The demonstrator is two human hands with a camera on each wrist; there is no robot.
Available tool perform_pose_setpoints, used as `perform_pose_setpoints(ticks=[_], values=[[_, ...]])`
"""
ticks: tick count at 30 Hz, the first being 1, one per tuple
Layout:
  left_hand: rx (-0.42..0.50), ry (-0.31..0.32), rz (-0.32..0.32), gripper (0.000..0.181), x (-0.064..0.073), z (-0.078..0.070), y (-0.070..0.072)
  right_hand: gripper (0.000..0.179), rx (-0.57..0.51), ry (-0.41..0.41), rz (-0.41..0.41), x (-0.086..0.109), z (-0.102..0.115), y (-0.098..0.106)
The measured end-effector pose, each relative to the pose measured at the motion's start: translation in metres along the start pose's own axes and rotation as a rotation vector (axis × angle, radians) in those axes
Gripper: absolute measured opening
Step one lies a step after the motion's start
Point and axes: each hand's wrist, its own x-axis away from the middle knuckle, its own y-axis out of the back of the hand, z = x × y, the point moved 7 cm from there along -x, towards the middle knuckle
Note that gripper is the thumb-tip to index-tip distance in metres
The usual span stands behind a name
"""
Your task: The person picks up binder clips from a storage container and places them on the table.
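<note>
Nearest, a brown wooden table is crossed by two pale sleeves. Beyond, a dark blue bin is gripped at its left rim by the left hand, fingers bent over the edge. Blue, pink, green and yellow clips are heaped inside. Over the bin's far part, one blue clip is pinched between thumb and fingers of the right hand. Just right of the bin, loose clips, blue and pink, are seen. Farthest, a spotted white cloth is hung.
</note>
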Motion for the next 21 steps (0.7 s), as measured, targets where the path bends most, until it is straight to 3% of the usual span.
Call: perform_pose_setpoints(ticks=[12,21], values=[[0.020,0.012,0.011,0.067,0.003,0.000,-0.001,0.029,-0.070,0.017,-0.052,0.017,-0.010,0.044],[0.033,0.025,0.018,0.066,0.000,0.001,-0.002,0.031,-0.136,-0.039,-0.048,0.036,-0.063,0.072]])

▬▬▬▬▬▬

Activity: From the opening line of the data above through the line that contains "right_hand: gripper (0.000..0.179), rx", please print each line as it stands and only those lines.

Your response:
The demonstrator is two human hands with a camera on each wrist; there is no robot.
Available tool perform_pose_setpoints, used as `perform_pose_setpoints(ticks=[_], values=[[_, ...]])`
"""
ticks: tick count at 30 Hz, the first being 1, one per tuple
Layout:
  left_hand: rx (-0.42..0.50), ry (-0.31..0.32), rz (-0.32..0.32), gripper (0.000..0.181), x (-0.064..0.073), z (-0.078..0.070), y (-0.070..0.072)
  right_hand: gripper (0.000..0.179), rx (-0.57..0.51), ry (-0.41..0.41), rz (-0.41..0.41), x (-0.086..0.109), z (-0.102..0.115), y (-0.098..0.106)

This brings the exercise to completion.